I guess it’s inportnat at this stage to provide a little background information on me.

I am 30, and live in the UK. I come from what would be labelled a ‘broken home’ in that my parents are divorced. However in this day and age I think that’s now more the norm than the exception and certainly not something that ever held me back.

A few years after the sepertion of my parents my dad, who for the purposes of this blog will be called Neil, moved abroad. Now 15 years on from this I am able to reflect on this as a moment in my life where i realised that you have to keep fighting – always!

For the last 5 years, with my best friend, Judd, I have run a business, which is now looking after not just the two of us, but also our 16 other full time staff.

My family is not a large one, but, with a few exceptions, are very close.
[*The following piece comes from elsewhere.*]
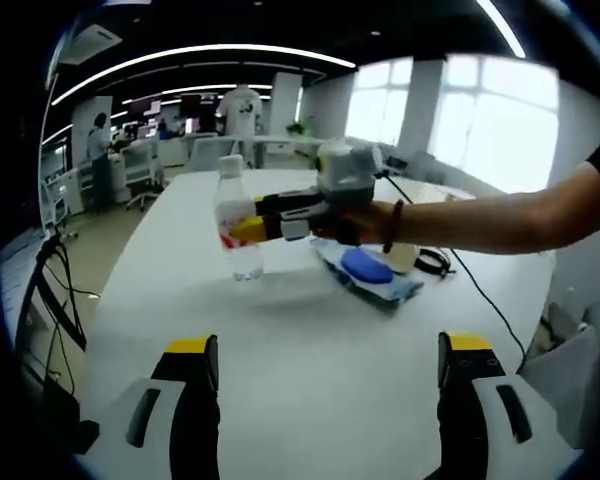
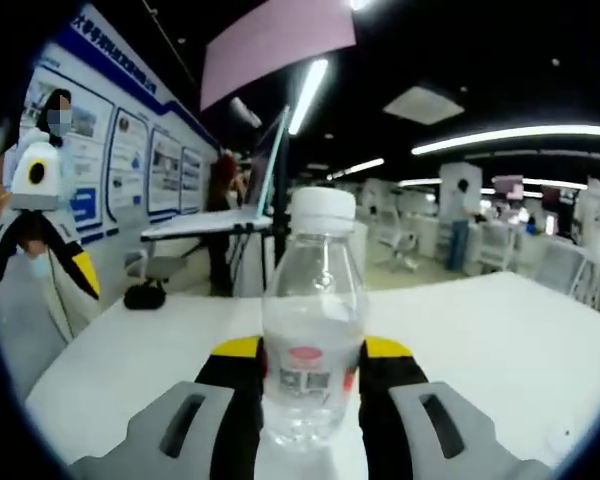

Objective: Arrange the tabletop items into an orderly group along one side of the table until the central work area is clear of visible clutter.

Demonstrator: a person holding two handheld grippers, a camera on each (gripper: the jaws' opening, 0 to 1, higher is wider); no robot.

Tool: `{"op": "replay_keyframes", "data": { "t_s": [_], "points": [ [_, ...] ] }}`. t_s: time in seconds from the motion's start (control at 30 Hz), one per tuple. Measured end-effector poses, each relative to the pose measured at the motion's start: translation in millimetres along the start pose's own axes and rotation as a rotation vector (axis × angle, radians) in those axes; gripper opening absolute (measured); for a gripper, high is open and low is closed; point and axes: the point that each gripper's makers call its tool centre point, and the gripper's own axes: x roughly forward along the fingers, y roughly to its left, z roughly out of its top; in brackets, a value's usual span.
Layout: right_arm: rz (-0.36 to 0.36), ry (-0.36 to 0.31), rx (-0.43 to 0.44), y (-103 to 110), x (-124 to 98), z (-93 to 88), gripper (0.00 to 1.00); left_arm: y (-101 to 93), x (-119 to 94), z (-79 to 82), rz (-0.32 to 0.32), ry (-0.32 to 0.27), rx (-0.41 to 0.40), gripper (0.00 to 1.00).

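On the white table (image 1: pixel 310 370), towards its far half, a clear water bottle (image 1: pixel 236 228) with a white cap stands upright, and it is gripped about its labelled middle by the right gripper (image 1: pixel 242 229), which is carried in from the right of the left gripper view by a person's hand (image 1: pixel 370 222). Seen from the right gripper view, the water bottle (image 2: pixel 313 330) is pinched between the two yellow-tipped jaws of the right gripper (image 2: pixel 313 372), its red-and-white label level with the pads. Just beside the bottle, under the hand, a blue cloth (image 1: pixel 380 284) is spread with a darker blue oval object (image 1: pixel 366 266) lying on it; what that object is cannot be told. A pale round item and a black cable (image 1: pixel 480 300) lie a little beyond.

The left gripper (image 1: pixel 330 365) is held low over bare table, its jaws spread wide with nothing between them.

The step in hand is judged to be the carrying of the bottle to one side of the table. The bottle should be kept upright and lifted clear before it is swung aside, so that the cloth is not dragged along. The thin plastic wall may buckle if it is squeezed harder, so a steady, moderate grip is advised, and the bottle should be set down flat before the jaws are released.
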Motion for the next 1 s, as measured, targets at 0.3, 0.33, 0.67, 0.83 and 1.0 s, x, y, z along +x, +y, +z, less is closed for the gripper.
{"op": "replay_keyframes", "data": {
  "t_s": [0.3, 0.33, 0.67, 0.83, 1.0],
  "points": [
    [0.015, 0.023, -0.015, -1.2, -6.6, -14.7, 0.32, 0.6, 8.1, -2.4, 0.009, 0.011, 0.008, 0.86],
    [0.021, 0.026, -0.02, 0.0, -6.5, -14.6, 0.32, -0.1, 8.7, -1.4, 0.009, 0.007, 0.011, 0.86],
    [0.029, 0.045, -0.007, -0.1, -13.6, -18.4, 0.33, -6.4, 10.2, -1.8, -0.013, 0.004, 0.004, 0.87],
    [0.031, 0.054, 0.001, 0.7, -14.4, -18.4, 0.34, -6.7, 8.6, -6.3, -0.013, 0.015, 0.005, 0.87],
    [0.029, 0.065, -0.01, 2.1, -12.4, -18.1, 0.35, -6.4, 7.2, -6.8, -0.011, 0.016, 0.004, 0.87]
  ]
}}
I have my mums (Katy) family, of 2 sisters and numerous cousins, and whatever you call cousins children. Then on my Dads side there are 2 sisters, and one brother.

 

I am single, and I have been single for a long time. Bar one long term and for the most part long distance relationship that has been my adult life since I left University. Maybe more focussed on career and pogression, sometime on supporting others, but i have woken up and am 30 years old!

I do however have 2 cats, and live in a house with a large garden, and am, and it does sound like a soundbite, but am settled, happy, and, and I suppose this is the most important thing, ready to be a Dad!

Having founnd no support for single Dads, and after some encouragement from several quarters, please join me on what is without a doubt the most nerveracking, exciting, scary and (hopefully) fulfilling journey I (and you) will ever go on.

Hi

Hey,

Thank you for taking the time to come and read my blog.

i recently made the decision to adopt, as a single parent, and single man.

What I have noticed though is how little help, support or guidance there is for men going through this process, and how much suspicion there is of a man who would want to go through this process.

So I thought that I would start a blog to chart my experiences, so as that hopefully on the future there will be something for other men to see and know that you are not on your own!

im starting this right at that start of the process. I have no idea of whether my application will be successful or not at this stage.